--- WORK REQUIRED ---
Where the records below show a line containing "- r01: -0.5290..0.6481", start copying; end with the line containing "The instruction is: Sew", and copy it too.

Records excerpted from a collection
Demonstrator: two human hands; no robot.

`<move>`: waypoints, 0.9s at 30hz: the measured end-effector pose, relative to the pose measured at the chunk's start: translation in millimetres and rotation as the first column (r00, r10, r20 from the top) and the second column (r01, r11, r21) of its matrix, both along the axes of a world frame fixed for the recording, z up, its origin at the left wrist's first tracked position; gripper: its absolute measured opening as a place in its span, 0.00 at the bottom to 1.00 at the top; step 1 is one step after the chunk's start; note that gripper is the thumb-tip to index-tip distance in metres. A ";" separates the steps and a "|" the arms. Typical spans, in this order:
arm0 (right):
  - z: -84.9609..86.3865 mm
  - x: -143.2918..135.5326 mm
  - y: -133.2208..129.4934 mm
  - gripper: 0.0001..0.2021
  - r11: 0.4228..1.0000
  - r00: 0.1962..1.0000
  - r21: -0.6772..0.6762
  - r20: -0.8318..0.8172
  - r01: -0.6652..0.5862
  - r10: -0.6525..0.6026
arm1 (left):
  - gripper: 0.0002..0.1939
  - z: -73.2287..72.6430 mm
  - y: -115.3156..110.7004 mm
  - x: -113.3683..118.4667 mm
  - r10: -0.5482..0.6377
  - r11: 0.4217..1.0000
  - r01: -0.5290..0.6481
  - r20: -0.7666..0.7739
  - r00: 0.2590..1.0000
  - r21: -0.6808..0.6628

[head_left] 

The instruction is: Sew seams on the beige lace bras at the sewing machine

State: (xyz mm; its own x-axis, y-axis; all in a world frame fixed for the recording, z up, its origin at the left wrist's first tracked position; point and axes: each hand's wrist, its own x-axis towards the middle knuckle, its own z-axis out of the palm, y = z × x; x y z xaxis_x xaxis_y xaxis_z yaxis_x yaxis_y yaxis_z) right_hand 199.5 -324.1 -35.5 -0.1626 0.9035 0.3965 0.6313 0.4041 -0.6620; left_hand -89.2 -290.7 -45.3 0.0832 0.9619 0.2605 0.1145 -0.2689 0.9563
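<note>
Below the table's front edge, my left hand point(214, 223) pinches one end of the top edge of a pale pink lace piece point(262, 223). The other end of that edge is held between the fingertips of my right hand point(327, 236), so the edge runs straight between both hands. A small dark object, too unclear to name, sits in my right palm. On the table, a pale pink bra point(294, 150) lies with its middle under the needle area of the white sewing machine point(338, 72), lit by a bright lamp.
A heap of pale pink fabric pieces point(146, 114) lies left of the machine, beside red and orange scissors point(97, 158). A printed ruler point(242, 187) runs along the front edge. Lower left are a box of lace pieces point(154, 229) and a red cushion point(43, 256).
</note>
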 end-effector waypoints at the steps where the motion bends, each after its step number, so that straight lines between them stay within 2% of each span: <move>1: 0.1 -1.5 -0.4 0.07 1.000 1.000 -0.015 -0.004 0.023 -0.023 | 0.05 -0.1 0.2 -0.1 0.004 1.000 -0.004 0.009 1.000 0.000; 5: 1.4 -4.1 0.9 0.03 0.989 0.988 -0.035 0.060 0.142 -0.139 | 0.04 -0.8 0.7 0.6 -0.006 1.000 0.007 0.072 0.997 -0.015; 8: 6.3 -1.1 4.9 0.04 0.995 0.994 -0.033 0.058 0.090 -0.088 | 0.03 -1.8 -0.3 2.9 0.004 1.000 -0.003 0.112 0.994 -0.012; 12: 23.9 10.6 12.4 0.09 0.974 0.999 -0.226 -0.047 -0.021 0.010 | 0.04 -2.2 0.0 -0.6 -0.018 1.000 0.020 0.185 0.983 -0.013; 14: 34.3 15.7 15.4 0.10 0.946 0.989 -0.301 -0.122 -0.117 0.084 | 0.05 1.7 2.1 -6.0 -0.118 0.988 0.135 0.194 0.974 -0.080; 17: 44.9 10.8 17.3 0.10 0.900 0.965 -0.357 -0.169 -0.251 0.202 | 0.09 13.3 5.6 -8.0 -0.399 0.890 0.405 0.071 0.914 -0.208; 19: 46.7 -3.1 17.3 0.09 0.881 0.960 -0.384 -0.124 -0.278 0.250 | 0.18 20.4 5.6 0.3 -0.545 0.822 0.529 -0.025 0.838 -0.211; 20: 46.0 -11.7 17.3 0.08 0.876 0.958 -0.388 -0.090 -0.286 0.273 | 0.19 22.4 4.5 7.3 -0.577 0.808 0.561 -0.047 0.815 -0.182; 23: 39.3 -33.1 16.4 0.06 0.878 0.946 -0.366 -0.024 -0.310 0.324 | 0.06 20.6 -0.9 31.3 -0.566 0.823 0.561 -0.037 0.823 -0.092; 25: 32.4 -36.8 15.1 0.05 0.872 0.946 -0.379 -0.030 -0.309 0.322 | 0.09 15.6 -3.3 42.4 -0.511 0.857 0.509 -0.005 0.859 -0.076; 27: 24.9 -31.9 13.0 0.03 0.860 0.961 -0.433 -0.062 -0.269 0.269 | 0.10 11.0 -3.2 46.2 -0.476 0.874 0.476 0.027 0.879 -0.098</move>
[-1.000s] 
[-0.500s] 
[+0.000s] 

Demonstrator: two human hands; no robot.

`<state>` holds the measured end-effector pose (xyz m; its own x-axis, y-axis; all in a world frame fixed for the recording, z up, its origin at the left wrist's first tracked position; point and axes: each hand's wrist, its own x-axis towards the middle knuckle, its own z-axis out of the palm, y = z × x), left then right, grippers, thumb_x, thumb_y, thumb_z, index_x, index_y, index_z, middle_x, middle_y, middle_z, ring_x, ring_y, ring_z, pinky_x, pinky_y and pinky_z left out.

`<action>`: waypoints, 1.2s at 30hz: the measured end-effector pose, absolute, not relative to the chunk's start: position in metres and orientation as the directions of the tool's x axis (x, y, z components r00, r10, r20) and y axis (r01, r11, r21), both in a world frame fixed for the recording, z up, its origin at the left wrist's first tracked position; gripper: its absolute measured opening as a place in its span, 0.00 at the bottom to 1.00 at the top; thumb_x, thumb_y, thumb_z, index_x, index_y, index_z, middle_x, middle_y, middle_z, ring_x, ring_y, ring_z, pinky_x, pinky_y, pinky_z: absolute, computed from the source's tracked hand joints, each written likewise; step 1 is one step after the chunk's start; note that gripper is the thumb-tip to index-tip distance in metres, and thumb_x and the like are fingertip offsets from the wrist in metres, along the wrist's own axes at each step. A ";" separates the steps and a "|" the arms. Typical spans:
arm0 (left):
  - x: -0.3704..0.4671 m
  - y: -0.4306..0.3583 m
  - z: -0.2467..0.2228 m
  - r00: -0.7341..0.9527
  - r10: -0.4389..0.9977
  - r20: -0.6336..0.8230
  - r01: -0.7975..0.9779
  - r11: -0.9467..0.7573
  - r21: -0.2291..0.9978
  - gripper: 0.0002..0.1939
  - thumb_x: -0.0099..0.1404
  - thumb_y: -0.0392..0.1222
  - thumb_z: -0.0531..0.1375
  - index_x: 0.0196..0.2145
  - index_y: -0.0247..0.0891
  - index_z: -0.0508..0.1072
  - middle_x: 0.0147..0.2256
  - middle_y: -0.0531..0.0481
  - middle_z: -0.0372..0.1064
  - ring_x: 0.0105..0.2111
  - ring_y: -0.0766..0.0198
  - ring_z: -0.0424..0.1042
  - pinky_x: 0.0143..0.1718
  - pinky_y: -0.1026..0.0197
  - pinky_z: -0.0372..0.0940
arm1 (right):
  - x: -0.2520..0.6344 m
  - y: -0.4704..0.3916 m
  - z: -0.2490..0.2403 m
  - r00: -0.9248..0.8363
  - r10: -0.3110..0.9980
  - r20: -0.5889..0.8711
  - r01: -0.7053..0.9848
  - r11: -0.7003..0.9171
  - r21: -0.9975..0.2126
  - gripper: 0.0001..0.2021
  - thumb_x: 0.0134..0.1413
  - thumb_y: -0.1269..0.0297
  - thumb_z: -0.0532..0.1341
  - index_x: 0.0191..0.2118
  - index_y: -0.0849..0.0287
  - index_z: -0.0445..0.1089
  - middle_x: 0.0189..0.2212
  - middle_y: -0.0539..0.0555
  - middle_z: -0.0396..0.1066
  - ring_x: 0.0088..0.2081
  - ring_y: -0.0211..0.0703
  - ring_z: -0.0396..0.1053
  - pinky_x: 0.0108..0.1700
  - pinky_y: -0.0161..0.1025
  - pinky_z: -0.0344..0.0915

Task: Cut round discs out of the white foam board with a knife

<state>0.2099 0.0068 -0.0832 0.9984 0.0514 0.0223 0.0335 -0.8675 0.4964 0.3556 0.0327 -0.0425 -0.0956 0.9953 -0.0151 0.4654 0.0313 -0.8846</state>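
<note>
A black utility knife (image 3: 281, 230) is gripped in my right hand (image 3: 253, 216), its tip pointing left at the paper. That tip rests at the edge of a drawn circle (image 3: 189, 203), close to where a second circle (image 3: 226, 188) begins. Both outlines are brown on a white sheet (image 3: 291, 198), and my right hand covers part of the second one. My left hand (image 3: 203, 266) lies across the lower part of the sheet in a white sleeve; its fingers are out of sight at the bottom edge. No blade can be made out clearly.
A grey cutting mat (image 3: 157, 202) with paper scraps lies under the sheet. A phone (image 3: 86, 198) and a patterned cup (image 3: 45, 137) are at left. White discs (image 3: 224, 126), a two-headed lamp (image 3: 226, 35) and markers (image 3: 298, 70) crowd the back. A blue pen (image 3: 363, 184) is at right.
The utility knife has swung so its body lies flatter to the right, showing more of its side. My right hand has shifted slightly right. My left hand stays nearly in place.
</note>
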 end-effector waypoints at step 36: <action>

--- SOLUTION TO THE EXERCISE ---
  - r01: -0.5290..0.6481
  - r20: -0.7666..0.7739
  - r00: 0.2590..1.0000
  - r21: -0.6808..0.6628

[head_left] 

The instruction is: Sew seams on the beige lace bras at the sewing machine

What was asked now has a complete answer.